• [Extracted data]

===

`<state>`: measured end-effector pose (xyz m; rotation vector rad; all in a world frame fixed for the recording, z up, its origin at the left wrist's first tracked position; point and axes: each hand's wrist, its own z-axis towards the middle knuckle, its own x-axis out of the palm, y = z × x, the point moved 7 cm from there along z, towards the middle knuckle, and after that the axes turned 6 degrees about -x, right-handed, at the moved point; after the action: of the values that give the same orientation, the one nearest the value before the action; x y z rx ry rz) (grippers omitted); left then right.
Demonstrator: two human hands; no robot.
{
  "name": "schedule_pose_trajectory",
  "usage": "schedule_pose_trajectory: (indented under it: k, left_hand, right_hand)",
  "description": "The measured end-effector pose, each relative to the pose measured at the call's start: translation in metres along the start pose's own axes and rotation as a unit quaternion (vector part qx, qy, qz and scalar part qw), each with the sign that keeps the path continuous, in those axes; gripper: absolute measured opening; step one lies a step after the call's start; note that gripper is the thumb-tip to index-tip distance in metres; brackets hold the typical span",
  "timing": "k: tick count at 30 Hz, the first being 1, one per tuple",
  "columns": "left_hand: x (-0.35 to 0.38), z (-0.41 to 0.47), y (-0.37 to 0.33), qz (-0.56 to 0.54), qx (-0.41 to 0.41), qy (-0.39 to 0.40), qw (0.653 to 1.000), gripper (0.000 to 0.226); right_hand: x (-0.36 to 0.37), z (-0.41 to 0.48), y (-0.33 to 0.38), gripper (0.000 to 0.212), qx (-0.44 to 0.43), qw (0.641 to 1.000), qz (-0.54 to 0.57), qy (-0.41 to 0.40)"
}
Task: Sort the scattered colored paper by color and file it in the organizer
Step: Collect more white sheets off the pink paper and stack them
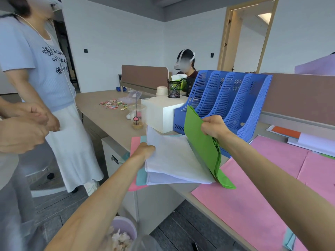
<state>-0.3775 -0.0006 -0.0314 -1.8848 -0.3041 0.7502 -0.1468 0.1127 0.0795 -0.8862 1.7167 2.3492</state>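
My right hand point(214, 126) grips the top edge of a stack of green paper point(201, 142), tilted upright just in front of the blue organizer point(224, 98) with its slanted slots. My left hand point(144, 151) holds the left edge of a stack of white paper point(174, 158), lifted above the desk corner. Under the white stack lie teal sheets point(141, 175) and a pink sheet point(134, 145). Large pink sheets point(253, 201) cover the desk at the right. White and orange paper point(286, 132) lies behind the organizer's right end.
A white box point(163, 113) and a plastic drink cup point(136, 116) stand left of the organizer, with a mesh pen holder point(174, 89) behind. A person point(41, 84) stands at the left beside the desk. A lilac waste bin point(123, 230) sits below.
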Motion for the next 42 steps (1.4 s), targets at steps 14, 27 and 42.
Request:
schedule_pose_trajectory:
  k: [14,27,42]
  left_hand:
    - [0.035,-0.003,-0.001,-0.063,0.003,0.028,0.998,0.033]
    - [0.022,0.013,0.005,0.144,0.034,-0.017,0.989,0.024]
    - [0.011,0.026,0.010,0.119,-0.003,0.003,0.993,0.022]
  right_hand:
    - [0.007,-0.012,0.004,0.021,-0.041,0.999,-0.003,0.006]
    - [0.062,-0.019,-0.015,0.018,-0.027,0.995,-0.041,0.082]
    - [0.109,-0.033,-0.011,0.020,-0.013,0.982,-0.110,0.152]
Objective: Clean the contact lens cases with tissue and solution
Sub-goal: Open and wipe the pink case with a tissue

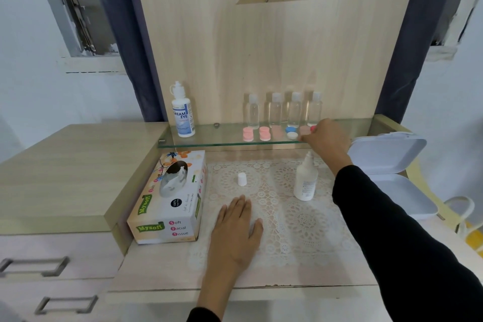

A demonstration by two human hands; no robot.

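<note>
The right hand [325, 138] is stretched to the glass shelf [209, 142], where the contact lens cases [265, 134] are lined up. The rightmost pink case [313, 128] is half hidden by its fingers, and a grip cannot be confirmed. The left hand [235, 227] is laid flat, fingers straight, on the lace mat [300, 222], near the uncapped solution bottle [305, 181] and tissue box [170, 201].

Glass shelf [222, 138] mid-frame holds solution bottle [183, 115], four clear bottles [253, 112], lens cases [265, 133]; desk [261, 277] below holds lace mat [295, 222], tissue box [170, 204], white clamshell container [386, 165] right.
</note>
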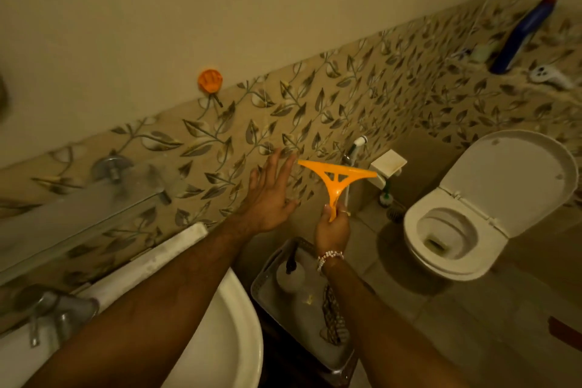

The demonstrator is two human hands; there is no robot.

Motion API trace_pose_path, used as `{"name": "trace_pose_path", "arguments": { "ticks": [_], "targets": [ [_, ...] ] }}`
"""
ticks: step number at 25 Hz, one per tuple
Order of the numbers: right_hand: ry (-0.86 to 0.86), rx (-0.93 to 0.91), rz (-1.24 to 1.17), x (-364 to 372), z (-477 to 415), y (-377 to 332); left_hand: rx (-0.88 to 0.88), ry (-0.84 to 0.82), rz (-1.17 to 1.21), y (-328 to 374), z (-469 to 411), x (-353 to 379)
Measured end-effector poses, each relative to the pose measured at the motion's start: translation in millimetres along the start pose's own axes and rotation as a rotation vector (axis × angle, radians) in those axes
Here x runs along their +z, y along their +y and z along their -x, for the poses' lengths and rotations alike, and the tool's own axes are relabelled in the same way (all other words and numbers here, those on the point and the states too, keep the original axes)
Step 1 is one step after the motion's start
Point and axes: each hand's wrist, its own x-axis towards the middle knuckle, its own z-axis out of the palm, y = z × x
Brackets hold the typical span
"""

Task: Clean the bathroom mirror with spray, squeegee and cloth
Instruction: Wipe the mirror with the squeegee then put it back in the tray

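I see the leaf-patterned wall tiles (315, 110) running across the middle of the frame, the open toilet (472, 224) at right and the white basin (233, 324) at lower left. Below centre a grey tray (267, 264) carries a spray bottle (291, 274). My left hand (271, 198) is spread flat, fingers apart, holding nothing. My right hand (332, 230) is closed round the handle of the orange squeegee (338, 176), blade up, at frame centre.

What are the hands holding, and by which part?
The right hand grips the orange plastic squeegee by its handle's lower end; the left hand is open, empty.
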Motion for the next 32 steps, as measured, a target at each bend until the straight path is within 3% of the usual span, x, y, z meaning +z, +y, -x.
{"name": "trace_pose_path", "arguments": {
  "ticks": [9, 19, 26, 32],
  "targets": [
    [-0.075, -0.442, -0.206, 16.2, 41.3, -176.4, 0.097, 0.432, 0.009, 8.7, 45.4, -157.3],
    [-0.240, -0.841, -0.532, 63.3, 228.6, -341.1, 0.172, 0.722, -0.102, -42.6, 199.2, -313.6],
    [-0.471, -0.971, -0.716, 71.9, 369.2, -473.8, 0.130, 0.912, -0.211, -84.1, 302.8, -412.5],
    [-0.612, -1.032, -0.658, 87.4, 443.8, -563.2, 0.054, 1.073, -0.184, -96.2, 349.7, -464.8]
  ]
}}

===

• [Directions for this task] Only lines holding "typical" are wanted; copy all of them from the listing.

• [Problem solution]
  "description": "The measured end-effector pose, each relative to the pose measured at the call's start: translation in metres along the start pose's own axes and rotation as a unit quaternion (vector part qx, qy, qz and scalar part qw), each with the sign that keeps the path continuous, in those axes; gripper: absolute measured opening; step one lies a step after the call's start; note that gripper is the thumb-tip to index-tip distance in metres; brackets hold the typical span",
Brackets hold the typical span

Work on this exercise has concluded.